* **WHAT TO PRODUCE**
Give back the material that follows, identical in every line.

BEGIN DATA PROVIDED

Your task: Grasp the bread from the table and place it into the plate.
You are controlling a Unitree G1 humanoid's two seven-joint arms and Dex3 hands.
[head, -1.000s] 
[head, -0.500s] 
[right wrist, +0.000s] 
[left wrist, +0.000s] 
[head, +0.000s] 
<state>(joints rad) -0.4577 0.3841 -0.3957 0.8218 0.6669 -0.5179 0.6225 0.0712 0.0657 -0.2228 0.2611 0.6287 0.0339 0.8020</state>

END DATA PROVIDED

* **WRITTEN RESPONSE**
Your task: Grasp the bread from the table and place it into the plate.
You are controlling a Unitree G1 humanoid's two seven-joint arms and Dex3 hands.
[head, -1.000s] 
[head, -0.500s] 
[right wrist, +0.000s] 
[left wrist, +0.000s] 
[head, +0.000s] 
<state>(joints rad) -0.4577 0.3841 -0.3957 0.8218 0.6669 -0.5179 0.6225 0.0712 0.0657 -0.2228 0.2611 0.6287 0.0339 0.8020</state>

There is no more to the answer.